*WORK REQUIRED*. Of the lines below, report only those that contain "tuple".

Extracted data entries
Segment Open
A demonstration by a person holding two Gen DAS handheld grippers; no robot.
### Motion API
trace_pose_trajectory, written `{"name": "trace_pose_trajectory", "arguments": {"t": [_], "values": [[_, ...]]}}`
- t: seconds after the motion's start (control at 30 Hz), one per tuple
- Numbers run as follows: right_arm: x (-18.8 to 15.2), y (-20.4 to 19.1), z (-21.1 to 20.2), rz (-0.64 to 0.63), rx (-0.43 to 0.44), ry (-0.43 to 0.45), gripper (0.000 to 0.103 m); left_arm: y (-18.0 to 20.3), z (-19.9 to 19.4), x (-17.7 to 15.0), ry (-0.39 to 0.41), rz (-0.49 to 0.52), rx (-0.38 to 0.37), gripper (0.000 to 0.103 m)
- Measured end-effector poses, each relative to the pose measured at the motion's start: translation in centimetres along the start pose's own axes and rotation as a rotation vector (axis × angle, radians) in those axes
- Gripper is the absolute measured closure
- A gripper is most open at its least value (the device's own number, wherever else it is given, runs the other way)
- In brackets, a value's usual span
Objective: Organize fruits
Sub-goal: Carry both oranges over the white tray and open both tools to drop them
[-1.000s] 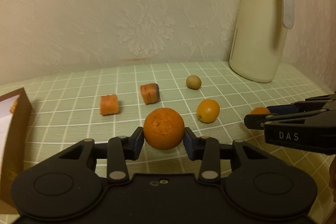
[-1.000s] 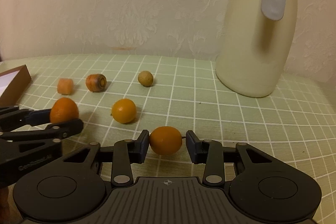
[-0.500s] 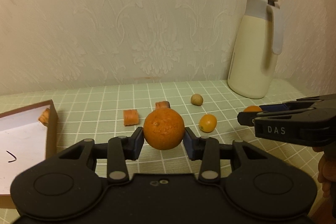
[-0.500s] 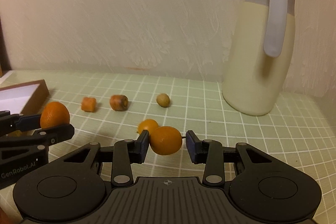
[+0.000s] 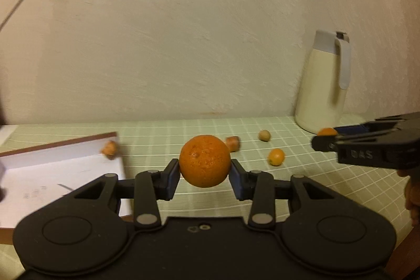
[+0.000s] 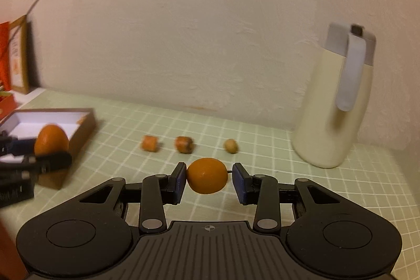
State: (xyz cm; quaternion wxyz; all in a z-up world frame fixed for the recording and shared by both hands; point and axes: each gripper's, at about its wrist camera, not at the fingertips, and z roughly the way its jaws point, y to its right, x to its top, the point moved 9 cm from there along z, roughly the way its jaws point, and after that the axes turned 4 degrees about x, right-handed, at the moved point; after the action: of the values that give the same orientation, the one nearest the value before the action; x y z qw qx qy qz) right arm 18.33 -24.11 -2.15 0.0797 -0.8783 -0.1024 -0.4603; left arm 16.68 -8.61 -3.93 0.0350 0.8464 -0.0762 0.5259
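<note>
— What has the left tool point(image 5: 204, 176) got?

— A round, dimpled orange fruit point(image 5: 204, 160), pinched between its two blue pads and carried above the counter point(image 5: 199, 127), which wears a pale green cloth with a white grid.

— And the right tool point(image 6: 207, 179)?

— A smaller, smooth oval orange fruit point(image 6: 207, 175). The left pad sits against its skin; on the right a thin stub bridges the fruit and the pad. It is gripped and off the surface too.

— Where does the box stand?

— The shallow brown cardboard box with a white inside point(image 5: 60, 169) lies on the counter to the left of both tools. A small orange piece point(image 5: 109, 148) rests in its far corner. In the right wrist view the large fruit in the left tool shows in front of the box's open top.

— What lies loose on the cloth?

— Two short orange carrot-like chunks point(image 6: 150, 143) point(image 6: 184, 144) side by side, a small tan round fruit point(image 6: 230, 146) to their right, and in the left wrist view a small yellow-orange round fruit point(image 5: 276, 156) nearer the tools.

— Anything else?

— A tall cream jug with a grey lid and handle point(image 6: 338, 106) upright at the right, near the wall.
</note>
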Motion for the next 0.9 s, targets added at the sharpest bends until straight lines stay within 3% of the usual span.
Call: {"name": "trace_pose_trajectory", "arguments": {"t": [0.2, 0.67, 0.9], "values": [[0.5, -3.1, -1.0, -0.028, 0.052, 0.027, 0.064, -3.9, -2.4, 0.0, 0.022, -0.021, 0.061, 0.073], [3.2, -14.3, 0.9, -0.136, 0.258, 0.095, 0.064, -13.1, -5.9, -0.9, 0.040, -0.117, 0.229, 0.073], [4.2, -18.5, 2.0, -0.150, 0.320, 0.124, 0.064, -17.2, -6.8, -1.3, 0.045, -0.176, 0.312, 0.073]]}}
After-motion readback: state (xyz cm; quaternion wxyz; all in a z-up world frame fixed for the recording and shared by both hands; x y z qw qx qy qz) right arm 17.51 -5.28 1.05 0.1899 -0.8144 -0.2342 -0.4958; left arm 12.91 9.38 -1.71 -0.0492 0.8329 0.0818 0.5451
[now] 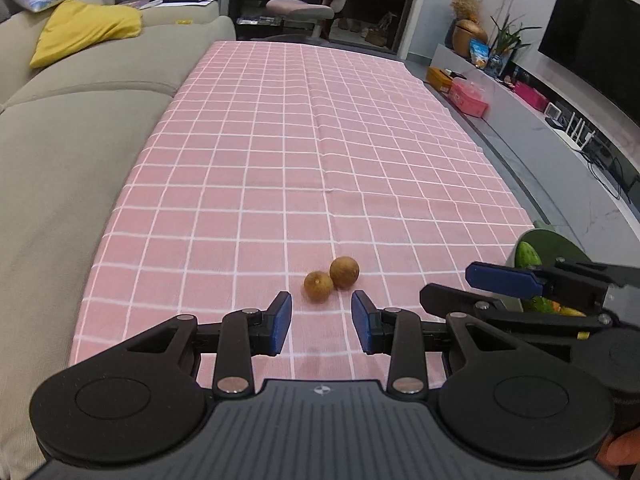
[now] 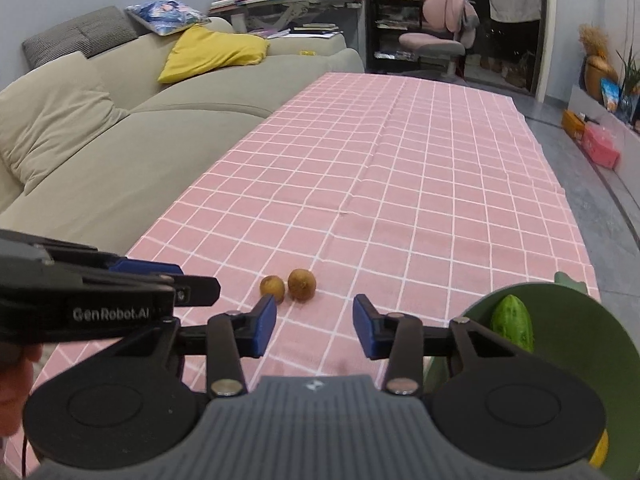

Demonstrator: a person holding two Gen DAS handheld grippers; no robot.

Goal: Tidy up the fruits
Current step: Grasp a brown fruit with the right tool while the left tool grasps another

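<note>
On the pink bench (image 1: 280, 140), two fruits (image 1: 331, 279) await our bowl (image 2: 560, 320); both grippers, left (image 1: 321, 320) and right (image 2: 314, 326), gape empty; next, we close on one.

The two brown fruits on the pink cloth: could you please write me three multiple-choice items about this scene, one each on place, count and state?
1. Where do the brown fruits lie relative to the left hand-held gripper?
A. Inside the green bowl
B. On the cloth just ahead of its fingertips
C. On the sofa

2. How many brown fruits are on the checked tablecloth?
A. Two
B. Four
C. None

3. What is the state of the right hand-held gripper?
A. Shut on a fruit
B. Shut on nothing
C. Open and holding nothing

Answers: 1 B, since both fruits sit on the cloth just past the blue pads; 2 A, since only a touching pair shows; 3 C, since its pads stand apart with bare cloth between them, while the green bowl holds a cucumber.
</note>
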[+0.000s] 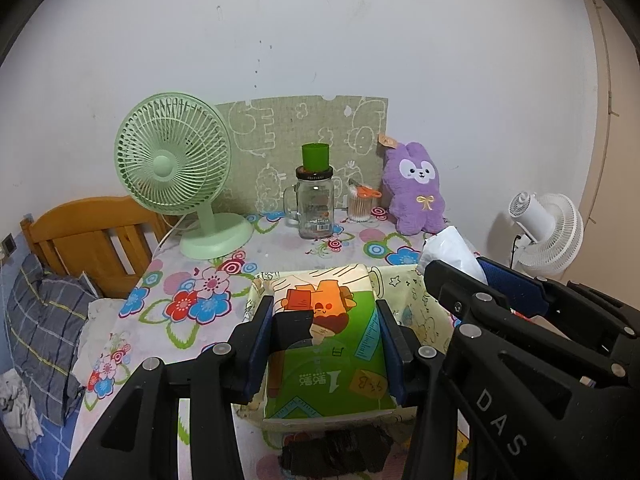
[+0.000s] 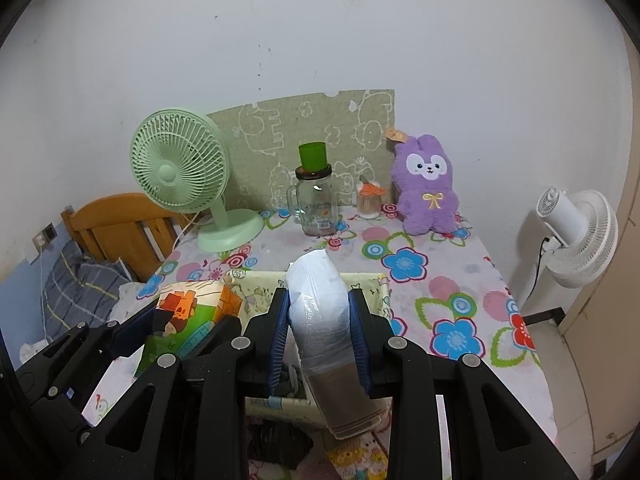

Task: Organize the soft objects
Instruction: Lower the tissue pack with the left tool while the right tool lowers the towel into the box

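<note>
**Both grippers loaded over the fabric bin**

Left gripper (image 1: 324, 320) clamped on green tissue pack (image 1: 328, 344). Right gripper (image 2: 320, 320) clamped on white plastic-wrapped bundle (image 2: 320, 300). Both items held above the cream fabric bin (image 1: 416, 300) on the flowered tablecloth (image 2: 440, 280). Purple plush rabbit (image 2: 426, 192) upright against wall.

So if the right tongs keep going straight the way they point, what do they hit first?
Probably the far rim of the cream fabric bin just beyond the white wrapped pack that the right tongs hold; depth is unclear.
</note>
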A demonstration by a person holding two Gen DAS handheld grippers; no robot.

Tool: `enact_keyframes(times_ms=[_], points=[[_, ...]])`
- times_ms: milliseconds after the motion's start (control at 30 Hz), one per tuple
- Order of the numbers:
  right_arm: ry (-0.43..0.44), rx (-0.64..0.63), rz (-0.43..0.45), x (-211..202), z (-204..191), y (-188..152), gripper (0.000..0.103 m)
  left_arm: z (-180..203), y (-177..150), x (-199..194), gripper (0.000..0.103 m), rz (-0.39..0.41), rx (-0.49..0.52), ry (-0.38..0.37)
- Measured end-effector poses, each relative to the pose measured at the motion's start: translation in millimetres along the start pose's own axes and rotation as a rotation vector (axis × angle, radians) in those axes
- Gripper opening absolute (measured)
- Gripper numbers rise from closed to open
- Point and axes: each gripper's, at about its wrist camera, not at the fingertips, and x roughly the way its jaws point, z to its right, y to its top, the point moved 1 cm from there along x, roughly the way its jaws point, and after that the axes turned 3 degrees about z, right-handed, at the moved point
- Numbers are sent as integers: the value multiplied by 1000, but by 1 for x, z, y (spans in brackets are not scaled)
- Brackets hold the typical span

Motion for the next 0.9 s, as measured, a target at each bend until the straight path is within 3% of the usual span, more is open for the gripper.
enact_keyframes(times_ms=[400, 467, 533, 900], points=[[21, 4, -57, 47, 2, -2, 32, -14, -5, 46, 53, -62, -43, -12], [28, 1, -65, 53, 0, -3, 32, -16, -7, 51, 57, -77, -48, -4], [32, -1, -74, 59, -1, -5, 32, -19, -9, 55, 69, -90, -55, 2], [68, -13, -121, 89, -9, -13, 32, -29, -18, 72, 86, -144, -61, 1]])
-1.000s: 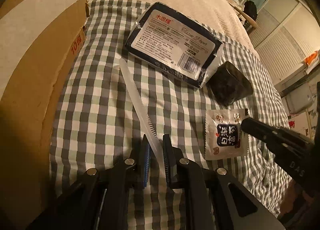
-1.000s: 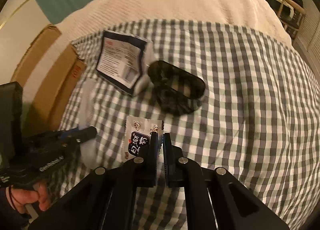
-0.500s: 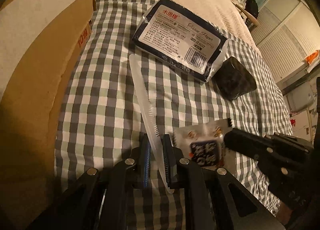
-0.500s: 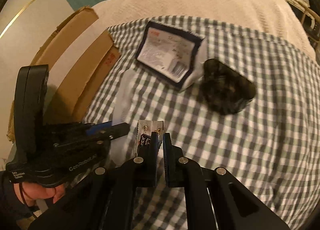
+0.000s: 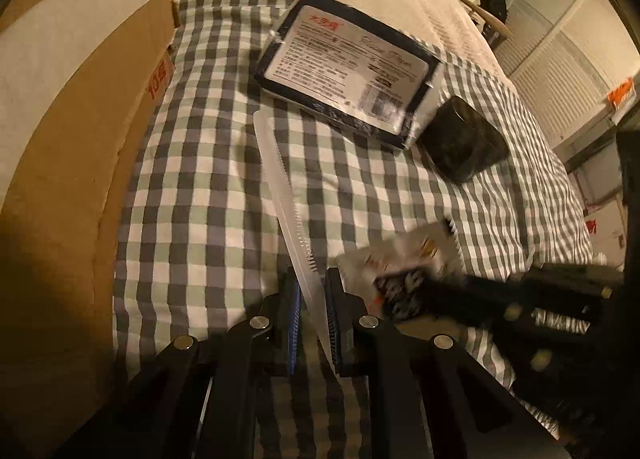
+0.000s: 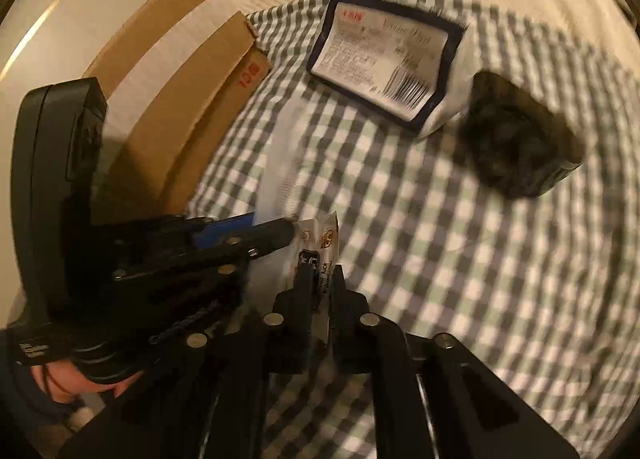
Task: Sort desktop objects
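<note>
The snack sachet (image 6: 320,255), white with a dark printed panel whose writing is too blurred to read, sits clamped in the right gripper (image 6: 320,279) jaws at lower centre, lifted off the checked cloth (image 6: 460,259) where it lay a second ago. The left gripper (image 5: 312,291) jaws clench a translucent serrated plastic knife (image 5: 280,179), as before. At upper centre a tissue pack (image 5: 348,67) shows red characters and "Tissue Paper". Beside it lies a black case (image 5: 460,143). The cardboard box (image 5: 80,179) at left reads "10".
</note>
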The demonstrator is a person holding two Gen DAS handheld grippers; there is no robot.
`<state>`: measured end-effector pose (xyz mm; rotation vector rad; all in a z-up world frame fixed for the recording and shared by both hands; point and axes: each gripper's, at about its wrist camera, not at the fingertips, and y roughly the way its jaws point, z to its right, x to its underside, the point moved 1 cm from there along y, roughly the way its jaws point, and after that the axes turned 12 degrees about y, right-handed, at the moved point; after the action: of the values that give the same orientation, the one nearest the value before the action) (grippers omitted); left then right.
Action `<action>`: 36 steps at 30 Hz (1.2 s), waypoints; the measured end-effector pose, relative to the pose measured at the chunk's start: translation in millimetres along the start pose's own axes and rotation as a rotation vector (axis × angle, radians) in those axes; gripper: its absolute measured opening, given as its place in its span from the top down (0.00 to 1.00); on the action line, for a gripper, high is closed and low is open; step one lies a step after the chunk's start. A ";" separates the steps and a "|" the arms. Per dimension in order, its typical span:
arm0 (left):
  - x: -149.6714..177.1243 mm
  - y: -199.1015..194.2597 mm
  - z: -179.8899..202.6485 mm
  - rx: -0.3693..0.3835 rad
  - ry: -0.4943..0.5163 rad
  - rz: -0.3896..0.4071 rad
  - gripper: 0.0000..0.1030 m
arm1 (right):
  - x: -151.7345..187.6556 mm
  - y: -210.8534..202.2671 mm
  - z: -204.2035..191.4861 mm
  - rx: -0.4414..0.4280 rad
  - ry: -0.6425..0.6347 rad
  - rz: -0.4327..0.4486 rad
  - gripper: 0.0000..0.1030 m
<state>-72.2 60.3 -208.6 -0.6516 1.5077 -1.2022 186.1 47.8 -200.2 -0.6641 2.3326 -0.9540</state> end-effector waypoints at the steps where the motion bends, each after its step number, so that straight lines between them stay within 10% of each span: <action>1: 0.5 -0.5 3.0 0.003 0.005 -0.004 0.88 | -0.5 -3.0 2.3 -0.003 0.006 0.004 0.94; 16: -12.1 -72.1 50.7 0.032 0.097 0.102 0.97 | 8.5 -99.1 12.3 0.158 -0.027 0.119 0.95; 25: 26.2 -29.0 49.5 0.010 0.032 -0.058 0.94 | 38.4 -150.4 16.1 0.224 -0.024 0.158 0.95; 31: 27.5 -15.4 60.3 -0.032 0.116 -0.048 0.54 | 43.7 -139.2 33.3 0.233 -0.022 0.111 0.90; 33: 25.8 -9.2 59.1 -0.057 0.109 -0.028 0.53 | 38.9 -130.0 34.1 0.223 -0.020 0.116 0.73; 36: 23.4 4.2 59.0 -0.040 0.115 -0.034 0.53 | 33.1 -105.6 30.1 0.216 -0.065 0.096 0.72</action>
<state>-23.3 20.9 -218.2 -0.6466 1.6263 -1.2561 205.7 -53.3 -149.9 -0.4839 2.1460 -1.1032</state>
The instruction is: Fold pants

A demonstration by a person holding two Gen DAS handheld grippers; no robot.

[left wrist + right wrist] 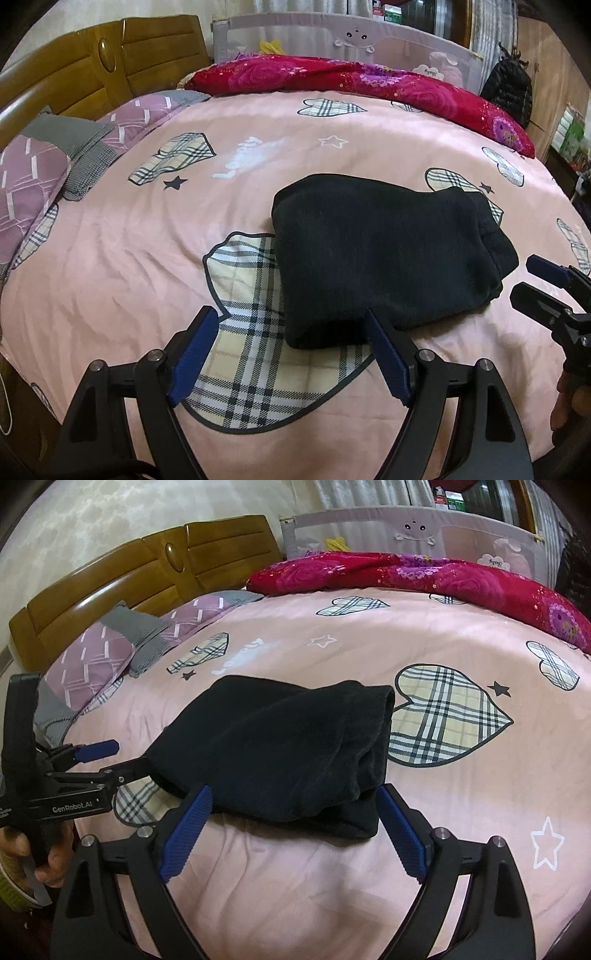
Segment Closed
*TASK RESPONSE*.
- t: seconds after the motion's start (control at 30 Hz), one per tuple
- times_ms: milliseconds after the motion's start (control at 30 Hz), one per tuple

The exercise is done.